Simply defined, burnout is a continued state of mental, physical, and emotional exhaustion brought on by prolonged, excessive stress.

By the time we reach “burnout,” our internal fire is smothered. We’re left feeling empty, sluggish, and unable to cope with life’s responsibilities. And that leads to burnout’s three hallmark components: exhaustion, cynicism, and reduced effectiveness. We worked on maximum capacity for too long.

At the core of burnout is a feeling of disillusionment. We put all our energy and time into a job, relationship, or cause. But no matter how devoted we are, our efforts are never enough. The demands are constant, and the breaks are minimal. And so, we deplete our resources until we become disillusioned with the very thing that once made us passionate.

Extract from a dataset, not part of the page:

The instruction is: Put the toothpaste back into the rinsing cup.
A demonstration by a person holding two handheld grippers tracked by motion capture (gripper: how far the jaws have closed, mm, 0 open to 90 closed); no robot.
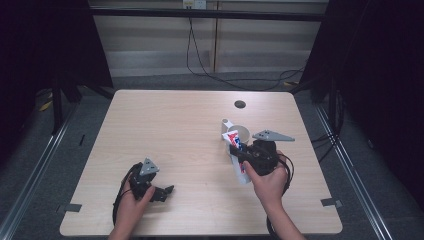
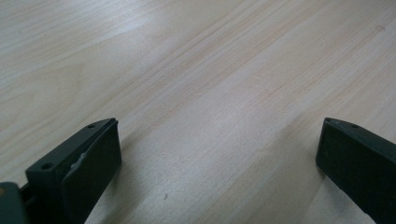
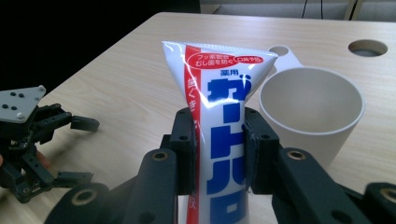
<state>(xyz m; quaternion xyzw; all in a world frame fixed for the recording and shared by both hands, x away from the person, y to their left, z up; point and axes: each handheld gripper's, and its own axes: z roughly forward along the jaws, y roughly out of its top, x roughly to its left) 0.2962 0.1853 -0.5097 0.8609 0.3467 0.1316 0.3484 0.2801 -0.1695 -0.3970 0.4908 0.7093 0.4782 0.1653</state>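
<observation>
- The right gripper has its jaws clamped on a white tube with red and blue print, one pad on each side of its body.
- The tube stands nearly upright in the jaws, its flat crimped end uppermost, just beside the cup and at about its rim height.
- The cup, cream with a handle at its far side, stands upright on the table, near a round hole in the tabletop.
- The left gripper rests low over the table, well apart from the cup, toward the near edge.
- Its jaws stand wide, with only bare wood between them.
</observation>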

The difference between burnout and stress is a matter of “How much?” and “For how long?”

Symptoms of Burnout
Emotional: hopelessness/ apathy/ self-doubt/ detachment/ despondency
Productivity: poor work quality/ decreased productivity/ irritability/ angry/ alienation
Physical: pains/ illness/ loss of appetite/ trouble sleeping/ chronic fatigue

Stages of Burnout
1. Excessive ambition
2. Working harder
3. Shifting priorities > our personal obligation becomes burdensome instead of fun. And harmful habits like not eating well, not sleeping enough. Panicky and forgetful.
4. Denying problems/ obvious behavior changes/ depersonalization and emptiness
5. Physical and emotional collapse > you cannot keep it up, no matter how hard you try.

Part of overcoming burnout is knowing when to push ahead and when to let go. It’s about regaining a sense of long-term balance.